Below are some records. Return exactly the lines from the one with "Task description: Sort" to the one with "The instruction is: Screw", and nothing else.

+ + + + + + +

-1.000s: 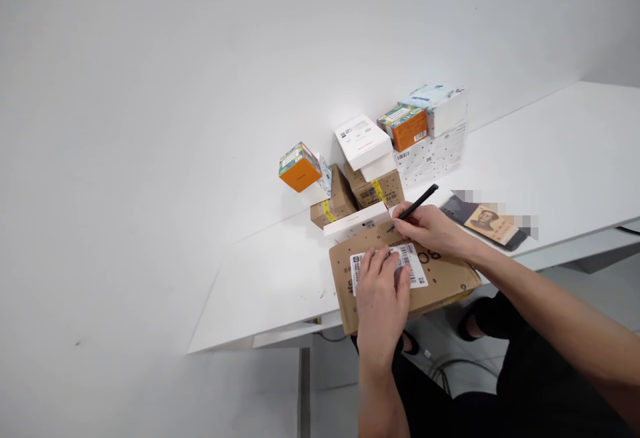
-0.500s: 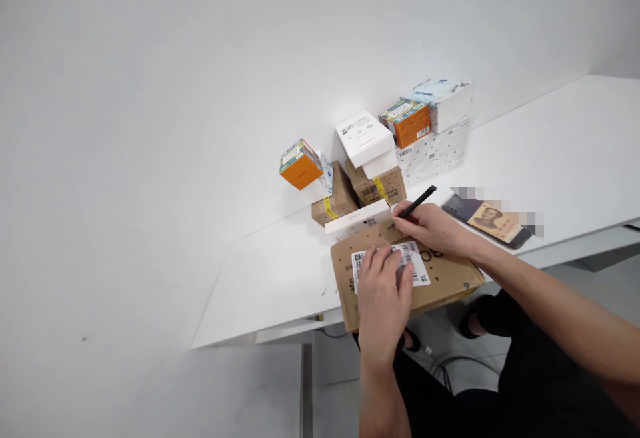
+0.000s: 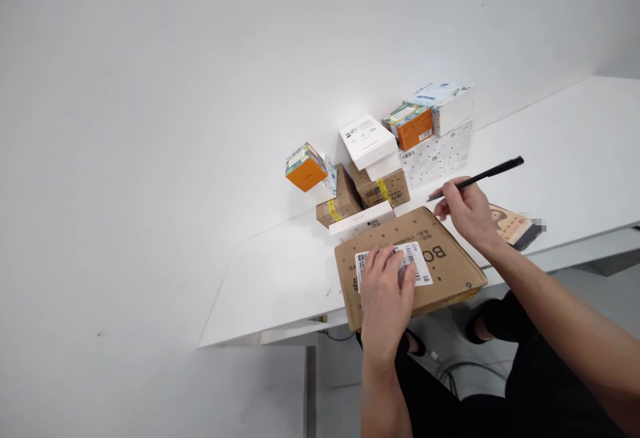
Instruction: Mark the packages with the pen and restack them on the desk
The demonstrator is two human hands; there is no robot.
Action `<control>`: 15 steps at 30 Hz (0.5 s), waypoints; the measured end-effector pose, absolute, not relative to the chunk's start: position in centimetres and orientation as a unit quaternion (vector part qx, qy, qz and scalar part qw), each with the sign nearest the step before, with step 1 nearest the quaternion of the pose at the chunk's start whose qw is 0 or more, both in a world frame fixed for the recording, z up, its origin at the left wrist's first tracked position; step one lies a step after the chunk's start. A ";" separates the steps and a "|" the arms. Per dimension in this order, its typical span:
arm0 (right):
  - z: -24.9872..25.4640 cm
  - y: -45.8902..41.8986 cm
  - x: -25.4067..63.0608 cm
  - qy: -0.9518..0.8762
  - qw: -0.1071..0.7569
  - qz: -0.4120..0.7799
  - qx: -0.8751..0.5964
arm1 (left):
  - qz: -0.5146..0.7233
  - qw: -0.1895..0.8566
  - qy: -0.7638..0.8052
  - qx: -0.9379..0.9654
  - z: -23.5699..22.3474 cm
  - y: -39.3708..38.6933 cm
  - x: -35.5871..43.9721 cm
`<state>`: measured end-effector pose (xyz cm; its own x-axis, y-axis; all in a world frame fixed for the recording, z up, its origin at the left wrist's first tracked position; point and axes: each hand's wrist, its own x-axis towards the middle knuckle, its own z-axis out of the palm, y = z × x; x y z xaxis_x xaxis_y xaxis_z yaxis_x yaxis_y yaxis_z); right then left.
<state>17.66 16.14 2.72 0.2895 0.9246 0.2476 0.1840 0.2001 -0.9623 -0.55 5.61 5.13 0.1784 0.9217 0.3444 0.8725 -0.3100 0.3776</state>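
A flat brown cardboard parcel (image 3: 445, 268) lies at the near edge of the white table (image 3: 560, 151). A white barcode label (image 3: 419, 263) is stuck on its top. My left hand (image 3: 385, 298) lies flat on that label, fingers stretched out and pressing the parcel down. My right hand (image 3: 465, 211) hovers just past the parcel's far right corner, pinched on a black pen (image 3: 485, 175) that points up to the right.
A heap of small boxes stands behind the parcel against the wall: an orange box (image 3: 305, 168), brown taped boxes (image 3: 340, 201), a white box (image 3: 367, 141) and a second orange box (image 3: 410, 126). A phone with a card on it (image 3: 515, 226) lies right of my hand.
My right hand lifted the pen off the parcel's far edge and swung it right and up. My left hand stayed on the label.
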 end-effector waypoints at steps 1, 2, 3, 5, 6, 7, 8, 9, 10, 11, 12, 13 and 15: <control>2.0 16.3 18.3 -0.524 0.537 0.285 -0.596 | 0.260 0.048 0.588 0.765 5.1 5.6 -0.5; 1.3 16.4 18.9 -0.555 0.466 0.257 -0.639 | 0.259 0.047 0.590 0.763 5.2 5.6 -0.5; 0.6 16.4 19.5 -0.593 0.384 0.236 -0.668 | 0.259 0.047 0.593 0.761 5.2 5.5 -0.5; -0.7 16.4 20.1 -0.661 0.223 0.212 -0.685 | 0.258 0.046 0.597 0.758 5.3 5.5 -0.5; -1.2 16.3 20.2 -0.682 0.160 0.208 -0.682 | 0.257 0.045 0.598 0.758 5.3 5.5 -0.5; -1.6 16.1 20.2 -0.694 0.114 0.206 -0.681 | 0.258 0.044 0.598 0.758 5.3 5.5 -0.5; -1.8 16.0 20.1 -0.697 0.086 0.205 -0.682 | 0.259 0.043 0.598 0.758 5.3 5.5 -0.5; -2.0 15.8 19.9 -0.697 0.070 0.206 -0.683 | 0.261 0.041 0.597 0.758 5.3 5.5 -0.5; -2.1 15.6 19.7 -0.699 0.065 0.208 -0.681 | 0.265 0.038 0.596 0.758 5.2 5.6 -0.4; -2.2 15.4 19.6 -0.702 0.067 0.211 -0.677 | 0.270 0.033 0.594 0.757 5.2 5.6 -0.4; -2.3 15.2 19.5 -0.704 0.076 0.210 -0.674 | 0.276 0.028 0.593 0.756 5.1 5.7 -0.4; -2.4 15.0 19.6 -0.704 0.090 0.202 -0.675 | 0.285 0.022 0.591 0.755 5.0 5.9 -0.4; -2.8 14.5 20.3 -0.696 0.124 0.151 -0.691 | 0.320 0.002 0.579 0.750 4.8 6.1 -0.4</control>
<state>20.31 14.54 -2.82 -0.0135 0.9992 -0.0364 0.9245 -0.0014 -0.3811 -0.38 6.10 4.78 0.1251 0.8696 0.4776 0.8670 -0.3298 0.3735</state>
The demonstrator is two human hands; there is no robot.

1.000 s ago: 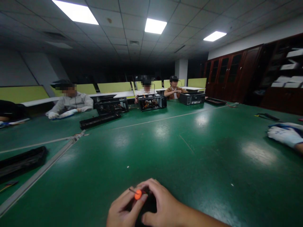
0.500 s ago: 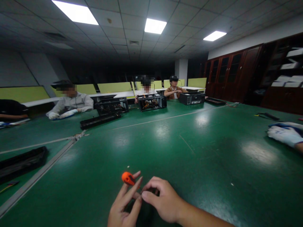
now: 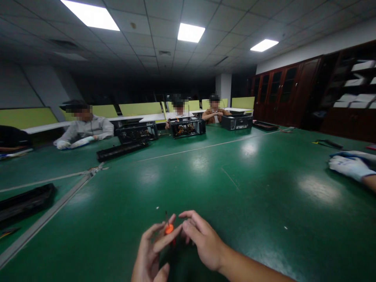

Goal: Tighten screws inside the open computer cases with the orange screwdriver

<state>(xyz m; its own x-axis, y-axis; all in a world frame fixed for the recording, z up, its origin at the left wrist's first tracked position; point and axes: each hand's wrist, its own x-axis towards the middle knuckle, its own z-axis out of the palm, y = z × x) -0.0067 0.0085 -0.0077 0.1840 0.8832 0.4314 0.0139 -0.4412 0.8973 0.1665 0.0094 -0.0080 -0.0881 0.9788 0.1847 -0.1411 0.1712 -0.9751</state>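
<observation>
At the bottom middle, both my hands meet over the green table [image 3: 205,184]. My left hand [image 3: 151,254] pinches a small orange-handled screwdriver [image 3: 168,228] between its fingertips, thin metal shaft pointing up. My right hand [image 3: 202,241] sits just to the right of it, fingers curled, fingertips touching or nearly touching the orange handle. What lies under my hands is dark and I cannot make it out.
Several people sit along the far side with open black computer cases [image 3: 187,127]. A long black panel [image 3: 122,150] lies mid-left, another black panel [image 3: 25,201] at the left edge. A co-worker's white-gloved hand [image 3: 351,166] rests at the right edge. Dark wooden cabinets [image 3: 293,94] line the right wall.
The orange screwdriver has been turned about between my fingers: half a second ago its orange end stuck out to the upper left, now it stands upright. My hands rose slightly.
</observation>
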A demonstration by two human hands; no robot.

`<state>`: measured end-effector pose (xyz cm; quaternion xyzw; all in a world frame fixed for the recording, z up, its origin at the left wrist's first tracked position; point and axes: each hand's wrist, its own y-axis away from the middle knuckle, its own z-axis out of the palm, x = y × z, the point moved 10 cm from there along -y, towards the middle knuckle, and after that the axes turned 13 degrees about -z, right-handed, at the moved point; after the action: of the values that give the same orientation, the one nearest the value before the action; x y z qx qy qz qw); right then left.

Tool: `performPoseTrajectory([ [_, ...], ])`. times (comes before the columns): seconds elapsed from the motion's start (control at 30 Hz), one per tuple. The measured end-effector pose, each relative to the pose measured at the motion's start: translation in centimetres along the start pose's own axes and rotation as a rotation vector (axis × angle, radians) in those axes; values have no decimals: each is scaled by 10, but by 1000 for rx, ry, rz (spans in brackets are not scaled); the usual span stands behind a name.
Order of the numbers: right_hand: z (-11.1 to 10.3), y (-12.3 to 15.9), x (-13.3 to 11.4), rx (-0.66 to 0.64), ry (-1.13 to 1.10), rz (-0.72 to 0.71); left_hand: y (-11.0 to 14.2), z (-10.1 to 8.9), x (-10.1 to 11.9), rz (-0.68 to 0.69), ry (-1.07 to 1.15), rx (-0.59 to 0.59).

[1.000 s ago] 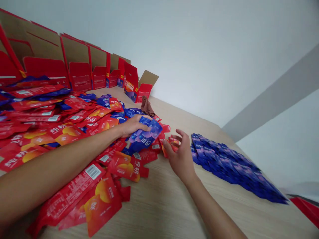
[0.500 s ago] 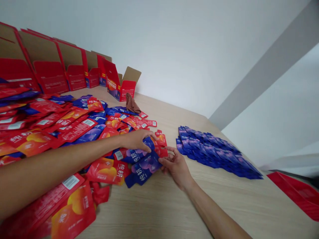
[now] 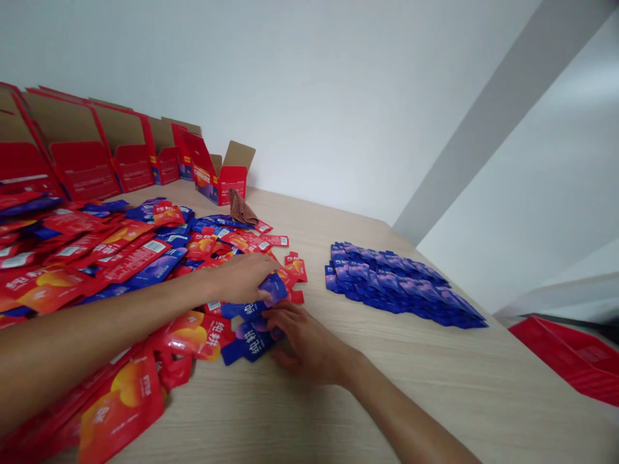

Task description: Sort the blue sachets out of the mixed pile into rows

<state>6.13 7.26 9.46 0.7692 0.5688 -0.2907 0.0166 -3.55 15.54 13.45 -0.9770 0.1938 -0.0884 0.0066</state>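
Note:
A big heap of red sachets (image 3: 97,258) mixed with blue ones covers the left of the wooden table (image 3: 338,412). My left hand (image 3: 242,277) reaches over the heap and pinches a blue sachet (image 3: 261,298) at its near right edge. My right hand (image 3: 304,345) lies palm down just in front, its fingers pressing on a second blue sachet (image 3: 249,341) that rests flat on the table. To the right lies a tidy overlapping row of blue sachets (image 3: 401,283), apart from both hands.
Open red cardboard boxes (image 3: 120,154) stand in a line along the back left by the white wall. A brown cloth (image 3: 240,209) lies near the last box. A red tray (image 3: 570,357) sits beyond the table's right edge.
Both hands drew back toward me along the heap's edge. The blue sachet came out of the pile onto the bare table, and my right hand went from open in the air to pressing on it.

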Motion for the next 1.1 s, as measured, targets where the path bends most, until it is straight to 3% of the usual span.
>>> performPoseTrajectory([
  [0.17,8,5,0,-99,166,46,22,9,6,-47,-101,-78],
  [0.27,12,18,-8,-109,299,-2,29,14,15,-46,-125,-87],
  [0.37,9,35,-24,-7,480,-52,34,19,28,-21,-139,-96],
  [0.47,-13,65,-40,207,532,-45,40,27,37,9,-143,-88],
  [0.6,-70,148,-37,501,597,102,49,47,44,59,-147,-66],
  [0.7,-125,245,-10,602,921,481,56,73,52,107,-202,-85],
  [0.8,-165,333,13,655,1070,760,60,100,69,175,-265,-122],
  [0.9,-178,387,33,624,1096,955,67,112,95,297,-217,-125],
  [1.0,-170,412,51,534,1045,1079,79,109,121,413,-150,-28],
  [1.1,-159,426,65,478,993,1138,92,109,126,362,-171,120],
])
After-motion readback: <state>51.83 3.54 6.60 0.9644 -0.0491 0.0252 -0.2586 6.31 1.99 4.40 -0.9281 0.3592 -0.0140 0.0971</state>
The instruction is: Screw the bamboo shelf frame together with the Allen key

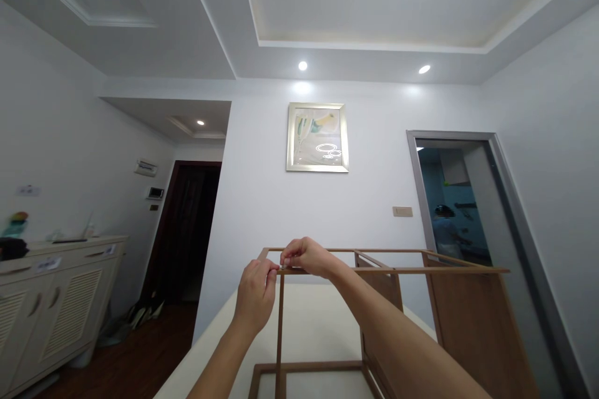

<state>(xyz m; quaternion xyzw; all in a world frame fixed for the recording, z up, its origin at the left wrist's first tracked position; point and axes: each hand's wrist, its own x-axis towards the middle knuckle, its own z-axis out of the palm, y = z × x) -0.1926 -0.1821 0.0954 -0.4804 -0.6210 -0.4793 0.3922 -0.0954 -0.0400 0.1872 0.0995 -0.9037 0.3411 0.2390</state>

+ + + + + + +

## Exercise answer
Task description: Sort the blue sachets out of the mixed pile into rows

<state>6.13 7.26 9.46 0.7692 0.5688 -0.2907 0.0166 -3.55 15.54 13.45 -0.9770 0.1938 -0.0884 0.0066</state>
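Note:
A big heap of red sachets (image 3: 97,258) mixed with blue ones covers the left of the wooden table (image 3: 338,412). My left hand (image 3: 242,277) reaches over the heap and pinches a blue sachet (image 3: 261,298) at its near right edge. My right hand (image 3: 304,345) lies palm down just in front, its fingers pressing on a second blue sachet (image 3: 249,341) that rests flat on the table. To the right lies a tidy overlapping row of blue sachets (image 3: 401,283), apart from both hands.
Open red cardboard boxes (image 3: 120,154) stand in a line along the back left by the white wall. A brown cloth (image 3: 240,209) lies near the last box. A red tray (image 3: 570,357) sits beyond the table's right edge.
Both hands drew back toward me along the heap's edge. The blue sachet came out of the pile onto the bare table, and my right hand went from open in the air to pressing on it.
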
Motion for the next 1.1 s, as measured, targets where the path bends most, until it is straight to 3% of the usual span.
>>> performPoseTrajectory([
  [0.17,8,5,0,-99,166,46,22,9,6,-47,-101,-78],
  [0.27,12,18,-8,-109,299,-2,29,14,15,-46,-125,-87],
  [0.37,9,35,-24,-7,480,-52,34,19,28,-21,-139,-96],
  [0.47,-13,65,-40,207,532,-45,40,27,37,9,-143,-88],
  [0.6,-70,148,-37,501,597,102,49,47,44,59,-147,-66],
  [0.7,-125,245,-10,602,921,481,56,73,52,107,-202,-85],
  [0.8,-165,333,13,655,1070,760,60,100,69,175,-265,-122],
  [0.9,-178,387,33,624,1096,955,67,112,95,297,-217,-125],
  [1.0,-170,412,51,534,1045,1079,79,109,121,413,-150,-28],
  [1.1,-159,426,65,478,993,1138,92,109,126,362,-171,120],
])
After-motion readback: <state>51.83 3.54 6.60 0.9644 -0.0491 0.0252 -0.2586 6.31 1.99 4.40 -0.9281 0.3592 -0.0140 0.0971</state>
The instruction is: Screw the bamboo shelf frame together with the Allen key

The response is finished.